The decision gives the Republicans who control Congress a desperately needed second chance to replace the program before it expires.
A replacement program was exactly what Trump requested when he set this ball rolling in September. He said that while he was killing the program, he was delaying the order’s effective date by six months so Congress could find a solution. At the time, Congress vowed to try.
The Senate attempted earlier this month, but so far Congress has utterly failed to produce a replacement. Had the lower federal courts not intervened to keep the program in place while legal challenges test Trump’s authority to end it, Republicans would have been faced with a Monday deadline that no one now suspects they could have met.
That’s why all sides should be grateful that the Supreme Court rejected Trump’s petition.
There are some 700,000 Dreamers, people brought illegally to America as children, who are registered for the DACA program, and the White House has estimated than another million or more could be eligible. If the program ends, those beneficiaries will be subject to immediate deportation, and they’d lose the legal right to work in the U.S. Many Dreamers have family in America who are already citizens and would face waits as long as 20 years if they returned to their native lands and applied for a visa.
Deporting the Dreamers en masse would also be a nightmare for the Republican Party, just ahead of the fall elections. Polls show Americans overwhelmingly support a solution that will keep Dreamers protected. They also show that if Congress fails, voters will blame Republicans.
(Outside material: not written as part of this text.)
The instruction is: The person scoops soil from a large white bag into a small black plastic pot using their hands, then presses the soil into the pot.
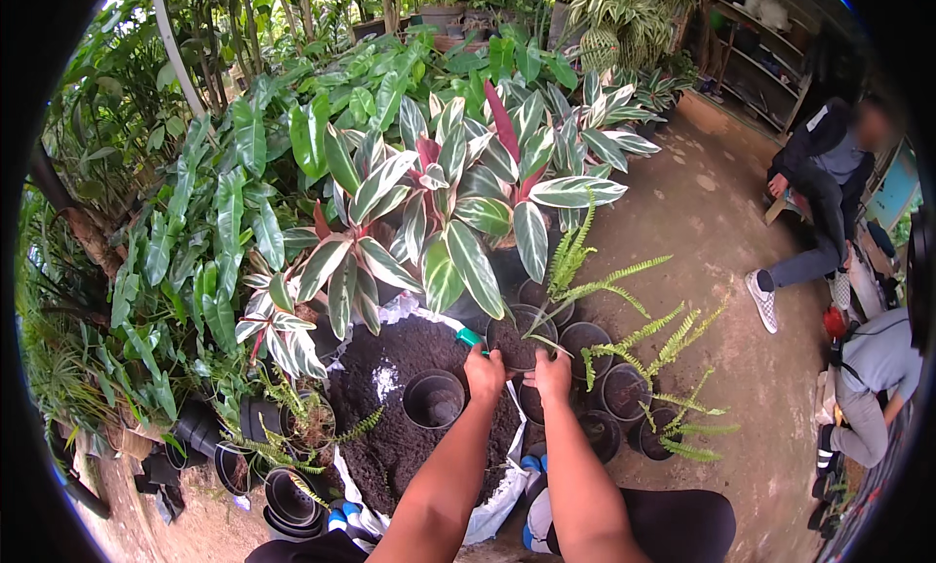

The risk to the party goes beyond general approval ratings. Across the country, the GOP will be fighting hard to keep control of the House in dozens of unusually competitive races, including Rep. Pete Sessions’ in Texas. None of those GOP candidates are eager to be painted as responsible for the Dreamer deportations.
This isn’t a new dynamic for Republicans. They rarely win general elections when they allow the race to become a referendum on hard-line immigration stances. Even Trump, famous for his hyped-up rhetoric on the border, toned down his antiimmigration talk once he won the primary. And in states like Virginia? Just ask Ed Gillespie — once an immigration reformer — how well his rightward lurch on the issue played for him in his campaign for governor. He has plenty of free time to answer.
By Monday night, several moderate Republicans were predicting that the Senate will add a Dreamer fix to pending legislation in the next month or so. That may not be ideal, but Republicans better find something that works. Time’s running out.